+++ DATA BELOW +++

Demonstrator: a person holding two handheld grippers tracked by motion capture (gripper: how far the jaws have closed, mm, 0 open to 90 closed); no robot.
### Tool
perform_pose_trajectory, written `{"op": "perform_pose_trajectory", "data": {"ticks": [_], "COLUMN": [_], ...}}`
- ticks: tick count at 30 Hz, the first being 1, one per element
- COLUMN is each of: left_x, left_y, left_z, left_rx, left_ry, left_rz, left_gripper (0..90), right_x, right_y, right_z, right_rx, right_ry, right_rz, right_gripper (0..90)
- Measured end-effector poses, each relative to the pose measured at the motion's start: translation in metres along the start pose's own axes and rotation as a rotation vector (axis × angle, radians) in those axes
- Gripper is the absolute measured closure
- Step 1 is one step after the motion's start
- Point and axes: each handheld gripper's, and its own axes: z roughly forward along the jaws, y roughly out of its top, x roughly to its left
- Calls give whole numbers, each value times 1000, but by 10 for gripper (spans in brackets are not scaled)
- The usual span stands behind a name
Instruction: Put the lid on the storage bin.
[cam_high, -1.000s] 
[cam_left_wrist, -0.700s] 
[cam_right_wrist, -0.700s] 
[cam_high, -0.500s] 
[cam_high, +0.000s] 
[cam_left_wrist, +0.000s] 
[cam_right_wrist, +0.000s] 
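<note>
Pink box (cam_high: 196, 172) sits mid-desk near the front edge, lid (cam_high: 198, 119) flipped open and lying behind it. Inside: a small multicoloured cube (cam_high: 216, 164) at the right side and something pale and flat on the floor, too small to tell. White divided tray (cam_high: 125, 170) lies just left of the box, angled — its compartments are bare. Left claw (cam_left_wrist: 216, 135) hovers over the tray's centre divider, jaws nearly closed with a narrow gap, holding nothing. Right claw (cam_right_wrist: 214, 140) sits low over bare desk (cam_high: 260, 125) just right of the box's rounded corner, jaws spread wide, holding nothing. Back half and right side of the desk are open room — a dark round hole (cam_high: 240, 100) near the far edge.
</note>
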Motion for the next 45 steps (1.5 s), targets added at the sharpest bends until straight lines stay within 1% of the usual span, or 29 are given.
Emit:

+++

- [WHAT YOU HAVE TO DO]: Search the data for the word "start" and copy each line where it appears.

- [REPLY TO THE EXERCISE]:
- Measured end-effector poses, each relative to the pose measured at the motion's start: translation in metres along the start pose's own axes and rotation as a rotation vector (axis × angle, radians) in those axes
- Step 1 is one step after the motion's start

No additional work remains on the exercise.